And then present them with a solution. James has a lighter workload today. Would you mind if I gave him the remainder of project A so I could just focus on cl on project B? And maybe give them like a worse second option or something like that. Just give them options.
Or I could just have AI generate it.
Gosh, really. Don't do that. And you can relieve that mental load from your boss and actually get what you want. So that that's the sacred language of work.

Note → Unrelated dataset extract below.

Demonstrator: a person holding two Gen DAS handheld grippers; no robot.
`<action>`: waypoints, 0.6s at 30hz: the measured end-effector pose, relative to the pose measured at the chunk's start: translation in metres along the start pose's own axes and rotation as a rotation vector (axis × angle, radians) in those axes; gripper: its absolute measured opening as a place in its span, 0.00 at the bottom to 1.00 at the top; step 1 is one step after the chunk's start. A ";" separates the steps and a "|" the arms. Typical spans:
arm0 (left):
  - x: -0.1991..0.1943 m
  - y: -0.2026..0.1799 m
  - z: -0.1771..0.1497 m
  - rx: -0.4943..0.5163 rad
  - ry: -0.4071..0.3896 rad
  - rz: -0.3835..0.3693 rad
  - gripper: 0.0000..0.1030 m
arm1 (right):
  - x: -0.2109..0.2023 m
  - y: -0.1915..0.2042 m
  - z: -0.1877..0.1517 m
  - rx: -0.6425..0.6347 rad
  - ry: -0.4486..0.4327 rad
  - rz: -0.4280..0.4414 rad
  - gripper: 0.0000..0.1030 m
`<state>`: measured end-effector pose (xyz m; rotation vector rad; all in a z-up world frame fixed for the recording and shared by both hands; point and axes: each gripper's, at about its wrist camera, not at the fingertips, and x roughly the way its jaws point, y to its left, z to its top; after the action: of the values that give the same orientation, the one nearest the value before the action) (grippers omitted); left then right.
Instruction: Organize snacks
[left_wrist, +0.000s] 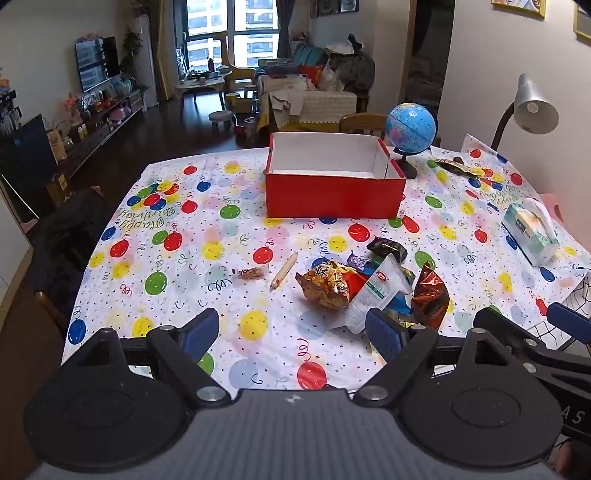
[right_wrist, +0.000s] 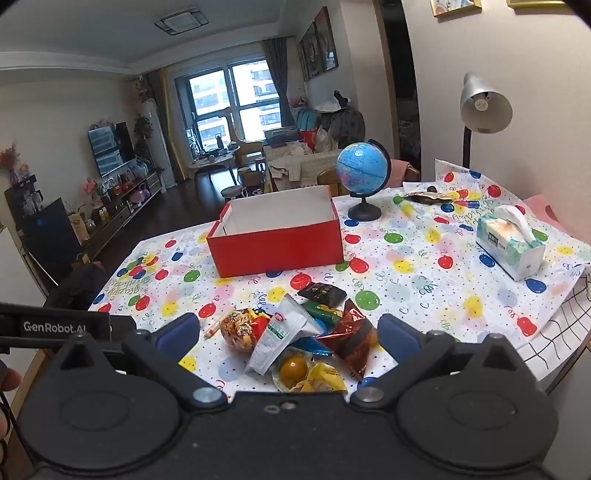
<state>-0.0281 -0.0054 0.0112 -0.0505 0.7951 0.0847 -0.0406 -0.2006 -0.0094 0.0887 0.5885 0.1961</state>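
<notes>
An open red box (left_wrist: 334, 192) (right_wrist: 277, 251) with a white inside stands on the balloon tablecloth, and no snacks show inside it. A pile of snack packets (left_wrist: 369, 284) (right_wrist: 299, 336) lies in front of it: a nut bag (left_wrist: 327, 282), a white packet (right_wrist: 275, 338), a dark red packet (right_wrist: 351, 334), a black packet (left_wrist: 388, 248). A small snack (left_wrist: 251, 273) and a stick snack (left_wrist: 283, 270) lie left of the pile. My left gripper (left_wrist: 293, 332) is open, near the pile's left. My right gripper (right_wrist: 288, 332) is open, the pile between its fingers.
A blue globe (left_wrist: 410, 127) stands behind the box on the right. A tissue box (left_wrist: 532, 230) and a dark wrapper (left_wrist: 456, 166) lie at the right. A desk lamp (left_wrist: 532, 107) leans over the right edge. A chair with a dark coat (left_wrist: 70, 236) stands at the table's left.
</notes>
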 end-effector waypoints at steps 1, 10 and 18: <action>0.000 0.000 0.000 0.000 0.000 0.000 0.84 | 0.000 0.001 0.000 -0.002 -0.004 0.000 1.00; -0.008 0.001 -0.006 -0.004 0.001 0.000 0.84 | -0.004 0.002 -0.001 -0.001 -0.005 -0.007 0.99; -0.009 -0.004 -0.014 -0.008 0.024 0.006 0.84 | -0.009 0.004 -0.004 -0.006 0.002 -0.004 0.99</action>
<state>-0.0442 -0.0107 0.0081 -0.0567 0.8194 0.0932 -0.0512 -0.1985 -0.0075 0.0815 0.5900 0.1938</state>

¶ Strategic Communication and Diplomacy
Page of my book, I talk about the desired outcome. So is your desired outcome from this conversation your boss understanding that you're stressed? No, your desired outcome is working on one thing at a time. Yeah. So always keep uh the first thing, the first thing, and yeah, keep those goals aligned.
Y yeah. Well as if I may, we'll we'll keep the pushback going in terms of it's like, well, I I Aaron, I think that uh both of these are possible so long as you just crank at it uh till midnight. What's the problem?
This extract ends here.